How to complete this task
Return, in their exact form, the lines that lie between the start of the data below and the line containing "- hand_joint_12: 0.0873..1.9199", with both ends included.

Given data
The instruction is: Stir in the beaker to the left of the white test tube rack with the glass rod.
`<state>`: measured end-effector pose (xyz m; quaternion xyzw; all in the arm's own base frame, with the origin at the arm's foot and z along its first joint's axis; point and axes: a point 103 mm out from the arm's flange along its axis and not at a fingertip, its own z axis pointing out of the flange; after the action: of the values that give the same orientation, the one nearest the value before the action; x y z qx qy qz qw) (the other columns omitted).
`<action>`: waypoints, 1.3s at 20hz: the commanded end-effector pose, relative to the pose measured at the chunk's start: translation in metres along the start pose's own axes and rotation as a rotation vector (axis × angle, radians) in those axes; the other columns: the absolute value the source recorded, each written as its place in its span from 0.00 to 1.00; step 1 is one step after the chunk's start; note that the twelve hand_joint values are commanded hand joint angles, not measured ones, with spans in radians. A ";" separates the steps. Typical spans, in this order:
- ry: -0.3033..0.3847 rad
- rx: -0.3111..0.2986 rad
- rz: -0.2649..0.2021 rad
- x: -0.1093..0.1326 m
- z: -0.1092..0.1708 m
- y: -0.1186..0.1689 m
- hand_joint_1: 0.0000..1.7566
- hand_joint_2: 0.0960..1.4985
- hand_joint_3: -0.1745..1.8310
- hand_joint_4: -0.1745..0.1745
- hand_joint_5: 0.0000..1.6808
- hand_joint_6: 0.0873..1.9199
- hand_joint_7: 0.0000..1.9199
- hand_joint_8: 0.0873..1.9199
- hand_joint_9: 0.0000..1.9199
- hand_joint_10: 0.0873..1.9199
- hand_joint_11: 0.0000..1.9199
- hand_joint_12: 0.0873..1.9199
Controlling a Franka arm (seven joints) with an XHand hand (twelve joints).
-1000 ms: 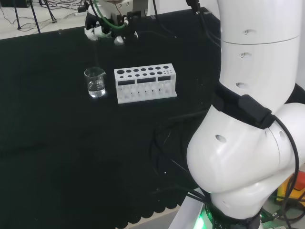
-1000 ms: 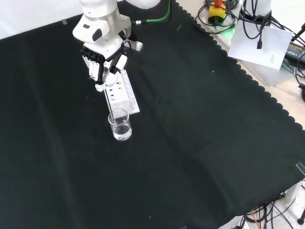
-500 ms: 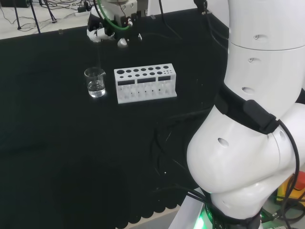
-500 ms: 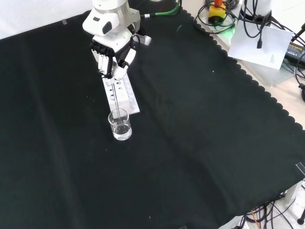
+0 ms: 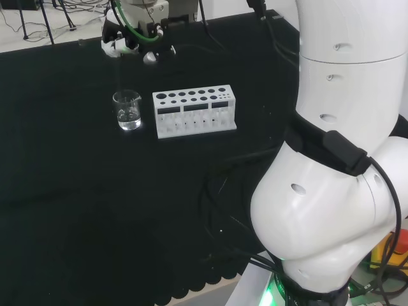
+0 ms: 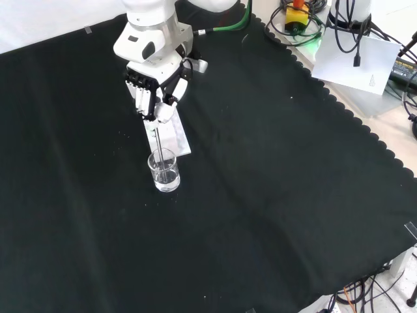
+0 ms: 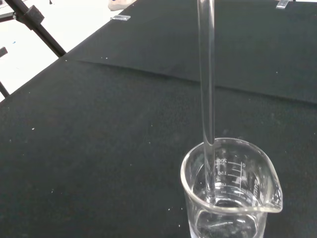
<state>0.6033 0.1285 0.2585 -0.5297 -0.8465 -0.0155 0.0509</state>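
The robot hand (image 6: 155,98) hangs above the white test tube rack (image 6: 168,132) in the front view, its fingers curled and pinching the top of the glass rod (image 6: 157,139). In the head view the robot hand (image 5: 127,39) sits near the table's far edge, above and beyond the beaker (image 5: 128,109).

The glass rod runs close to upright, its long axis top to bottom, with its upper end in the fingers and its lower end pointing down into the beaker (image 6: 163,170). The wrist view shows the glass rod (image 7: 206,94) passing the rim and reaching down inside the beaker (image 7: 229,194), close to one wall; clear liquid lies in the beaker's lower part. The beaker has a pouring lip and printed marks on its side.

In the head view the beaker stands just left of the white test tube rack (image 5: 194,111), a little apart from it. Both stand on the table (image 6: 273,195), which is covered with black cloth with a scalloped edge. Beyond the cloth in the front view lie cables (image 6: 345,19) and a sheet of paper (image 6: 355,65) on a pale floor.
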 end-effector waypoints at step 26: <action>-0.020 0.006 -0.001 0.002 -0.005 -0.002 0.74 0.75 0.00 0.00 0.69 0.18 0.56 0.60 0.84 0.40 0.85 0.27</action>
<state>0.5938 0.1332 0.2677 -0.5282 -0.8481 -0.0071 0.0411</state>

Answer box
The instruction is: Stir in the beaker to the left of the white test tube rack with the glass rod.
`<state>`: measured end-effector pose (xyz m; quaternion xyzw; all in the arm's own base frame, with the origin at the arm's foot and z along its first joint's axis; point and axes: a point 103 mm out from the arm's flange along its axis and not at a fingertip, its own z axis pointing out of the flange; after the action: of the values that give the same orientation, the one nearest the value before the action; x y z qx qy qz qw) (the other columns omitted).
`<action>`: waypoints, 1.3s at 20hz: the commanded end-effector pose, relative to the pose measured at the chunk's start: translation in metres along the start pose's own axes and rotation as a rotation vector (axis × angle, radians) in those axes; the other columns: the absolute value the source recorded, each written as its place in its span from 0.00 to 1.00; step 1 is one step after the chunk's start; note that the twelve hand_joint values are commanded hand joint angles, not measured ones, with spans in radians. A ";" separates the steps. Typical spans, in this order:
- ry: -0.3033..0.3847 rad
- rx: -0.3111..0.2986 rad
- rz: -0.2649..0.2021 rad
- x: -0.1093..0.1326 m
- z: -0.1092..0.1708 m
- y: -0.1186..0.1689 m
- hand_joint_1: 0.0000..1.7566
- hand_joint_2: 0.0960..1.4985
- hand_joint_3: -0.1745..1.8310
- hand_joint_4: -0.1745..0.1745
- hand_joint_5: 0.0000..1.6808
- hand_joint_6: 0.0873..1.9199
- hand_joint_7: 0.0000..1.9199
- hand_joint_8: 0.0873..1.9199
- hand_joint_9: 0.0000..1.9199
- hand_joint_10: 0.0873..1.9199
- hand_joint_11: 0.0000..1.9199
- hand_joint_12: 0.0873..1.9199

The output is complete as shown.